Le ministère égyptien des antiquités a annoncé début décembre la découverte de 27 statues de Sekhmet, la fameuse déesse à tête de lionne, au cours de fouilles menées à Louxor, sur le site de l’antique Thèbes. Ces nouvelles sculptures en granite, mesurant environ 2 mètres de haut, s’ajoutent aux 287 statues de la divinité féline déjà retrouvées depuis la fin des années 1990.
Ce nombre considérable d’œuvres traduit autant la peur des Egyptiens que leur extraordinaire fascination pour Sekhmet. Que représentent ces statues et pourquoi passionnent-elles autant les chercheurs comme les amateurs d’égyptologie ?

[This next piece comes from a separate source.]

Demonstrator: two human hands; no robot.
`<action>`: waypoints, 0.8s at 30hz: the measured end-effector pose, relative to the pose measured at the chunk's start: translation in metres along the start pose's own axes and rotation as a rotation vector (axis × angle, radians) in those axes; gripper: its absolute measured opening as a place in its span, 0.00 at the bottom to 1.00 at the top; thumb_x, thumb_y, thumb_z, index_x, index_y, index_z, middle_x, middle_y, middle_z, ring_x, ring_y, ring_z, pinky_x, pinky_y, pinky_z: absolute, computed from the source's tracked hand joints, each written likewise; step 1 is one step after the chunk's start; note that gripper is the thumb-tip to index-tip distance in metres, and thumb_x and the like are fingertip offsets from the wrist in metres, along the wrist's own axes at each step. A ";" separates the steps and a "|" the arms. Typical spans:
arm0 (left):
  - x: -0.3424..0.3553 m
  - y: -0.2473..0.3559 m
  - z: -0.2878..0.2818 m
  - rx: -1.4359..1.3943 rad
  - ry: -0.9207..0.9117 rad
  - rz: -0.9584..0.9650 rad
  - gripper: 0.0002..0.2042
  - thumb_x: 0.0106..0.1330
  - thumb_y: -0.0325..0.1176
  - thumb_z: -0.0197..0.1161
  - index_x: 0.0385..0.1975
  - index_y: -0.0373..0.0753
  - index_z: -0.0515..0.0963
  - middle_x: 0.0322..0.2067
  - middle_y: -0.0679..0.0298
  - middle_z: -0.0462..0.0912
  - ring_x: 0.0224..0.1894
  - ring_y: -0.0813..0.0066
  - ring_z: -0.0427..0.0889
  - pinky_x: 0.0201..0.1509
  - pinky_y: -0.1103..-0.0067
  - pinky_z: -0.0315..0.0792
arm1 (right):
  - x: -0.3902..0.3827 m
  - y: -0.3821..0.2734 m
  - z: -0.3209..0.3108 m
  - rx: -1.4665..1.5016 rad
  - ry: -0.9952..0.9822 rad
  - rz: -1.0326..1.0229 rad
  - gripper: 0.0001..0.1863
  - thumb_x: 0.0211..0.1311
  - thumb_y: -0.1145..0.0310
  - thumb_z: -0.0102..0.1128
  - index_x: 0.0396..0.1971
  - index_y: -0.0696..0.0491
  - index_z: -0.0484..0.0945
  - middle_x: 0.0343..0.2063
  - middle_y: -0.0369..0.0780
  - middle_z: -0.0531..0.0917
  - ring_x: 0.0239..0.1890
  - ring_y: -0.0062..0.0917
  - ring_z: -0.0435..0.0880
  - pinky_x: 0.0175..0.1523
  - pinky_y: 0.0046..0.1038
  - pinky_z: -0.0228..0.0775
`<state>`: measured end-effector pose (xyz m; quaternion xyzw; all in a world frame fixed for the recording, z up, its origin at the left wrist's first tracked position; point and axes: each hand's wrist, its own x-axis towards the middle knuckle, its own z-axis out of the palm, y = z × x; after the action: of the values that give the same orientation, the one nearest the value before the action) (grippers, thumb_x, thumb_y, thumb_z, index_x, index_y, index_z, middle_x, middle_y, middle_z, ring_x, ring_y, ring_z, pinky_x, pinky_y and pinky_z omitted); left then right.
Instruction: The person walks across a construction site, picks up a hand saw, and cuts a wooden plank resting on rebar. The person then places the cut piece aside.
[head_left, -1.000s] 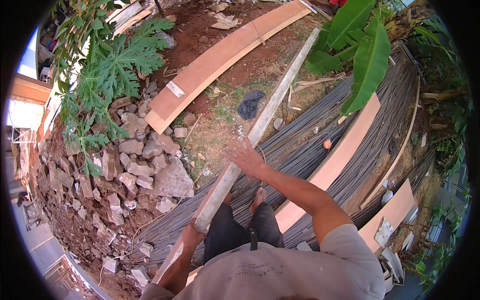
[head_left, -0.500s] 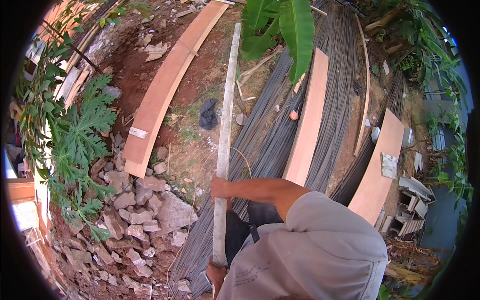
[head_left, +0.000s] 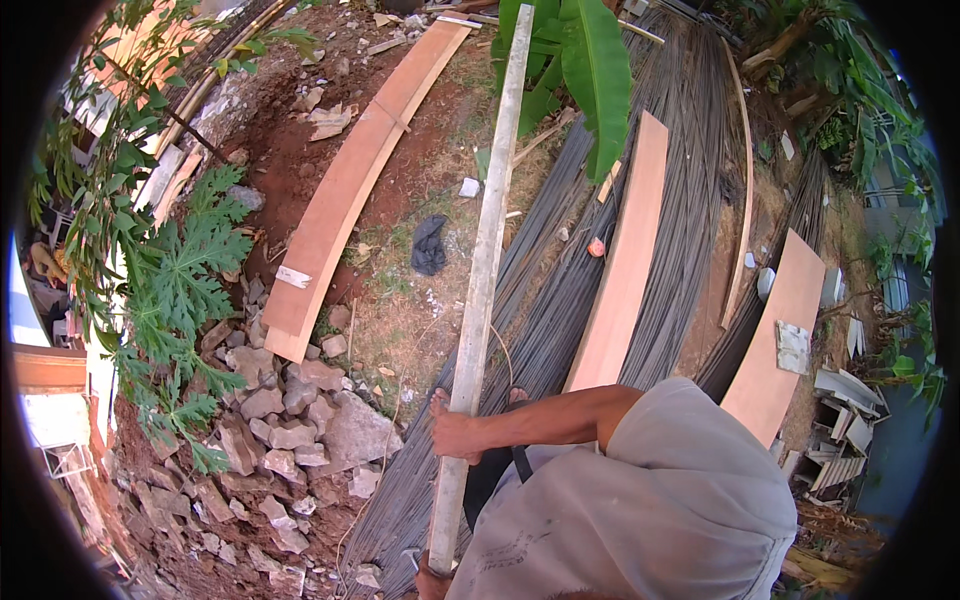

Statue de Sekhmet dans le temple de Mout, à Louxor. Nouvel Empire, 1403-1365 av. J.-C. / MCLEOD, NATIONAL MUSEUM, COPENHAGUE, WIKIMEDIA COMMONS
Les statues ont été mises au jour dans le temple funéraire du pharaon Amenhotep III (vers 1390-1352 av. J.-C.) à Kôm el-Hettan. Ce vaste sanctuaire, aujourd’hui en grande partie détruit, mis à part les deux fameux colosses dits « de Memnon » qui en précédaient l’entrée monumentale, s’élevait sur la rive occidentale du Nil, à Thèbes, capitale des pharaons du Nouvel Empire. Il était en lien avec le tombeau du souverain qui se trouvait non loin de là, dans la vallée des Rois.
Parfois fragmentaires, les œuvres découvertes montrent la déesse assise sur son trône, coiffée d’une lourde perruque que surmonte un disque solaire orné d’un cobra.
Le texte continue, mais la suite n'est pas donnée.